Detroit Achievement Academy emphasizes the importance of the whole child. This means while we focus strongly on academic content learning we place equally high importance on social and emotional learning. This focus (social and emotional learning) helps nurture students into empathetic, caring, responsible individuals capable of building lasting relationships and becoming civically engaged, successful adults. We teach six habits of character and embed their meaning throughout the day. As students grow and move from grade to grade, they learn another facet and deeper meaning of each specific habit of character. The habits of character DAA teaches include: compassion, cooperation, integrity, curiosity and creativity, responsibility, and perseverance.
Each day when we come together for morning crew we read our habit of character focus, which remains the same throughout the week to help students deepen their understanding. Students participate in discussions and initiatives relating to the habit of character. These initiatives push students to think critically about the specific habit of character and drive discussion and reflection for the day and week.
For example when we focus on cooperation, a learning target might be ‘I can show cooperation by working with others to overcome a challenge.’ The goal is for students to resolve conflict independently and respectfully through cooperative process. Students will act out various scenarios (i.e., someone took a pencil from another student, someone doesn’t want to play with someone else at recess) to practice what it feels like to go through the cooperative process. This role-playing helps students when they need to resolve a conflict with others independently in a cooperative manner.

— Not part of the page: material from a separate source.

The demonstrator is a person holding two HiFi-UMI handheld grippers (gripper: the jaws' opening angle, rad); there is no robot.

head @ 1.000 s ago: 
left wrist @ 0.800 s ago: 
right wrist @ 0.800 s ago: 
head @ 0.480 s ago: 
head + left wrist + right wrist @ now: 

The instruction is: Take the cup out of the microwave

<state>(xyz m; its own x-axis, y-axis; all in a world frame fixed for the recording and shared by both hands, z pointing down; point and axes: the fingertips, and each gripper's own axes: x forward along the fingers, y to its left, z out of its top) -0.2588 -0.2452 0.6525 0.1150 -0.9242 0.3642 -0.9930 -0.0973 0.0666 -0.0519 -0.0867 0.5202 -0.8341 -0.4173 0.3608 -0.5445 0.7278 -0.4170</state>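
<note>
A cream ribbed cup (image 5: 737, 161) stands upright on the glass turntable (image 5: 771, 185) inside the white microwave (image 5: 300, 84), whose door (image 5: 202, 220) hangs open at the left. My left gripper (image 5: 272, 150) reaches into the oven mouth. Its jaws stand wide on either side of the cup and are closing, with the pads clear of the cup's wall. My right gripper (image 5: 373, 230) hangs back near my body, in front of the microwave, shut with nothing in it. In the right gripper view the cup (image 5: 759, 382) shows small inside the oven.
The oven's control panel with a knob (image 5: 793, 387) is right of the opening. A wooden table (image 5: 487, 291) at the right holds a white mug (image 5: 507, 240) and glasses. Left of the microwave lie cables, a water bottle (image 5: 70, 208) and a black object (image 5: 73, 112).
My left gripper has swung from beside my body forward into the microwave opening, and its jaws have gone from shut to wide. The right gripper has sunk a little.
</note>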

In addition to morning crew, students reflect on how they show their habits of character during lesson debriefs and closing crew. During lesson debriefs teachers generate questions relating to how students showed any of their habits of character. For example, how did they show perseverance when they faced challenging work or how did they show compassion and cooperation within a small group? In thinking about their answers, students make connections between their interactions throughout the day and their habits of character.
Providing a space to have “teachable moments” relating to habits of character helps students recognize, relate, understand, and practice our habits of character.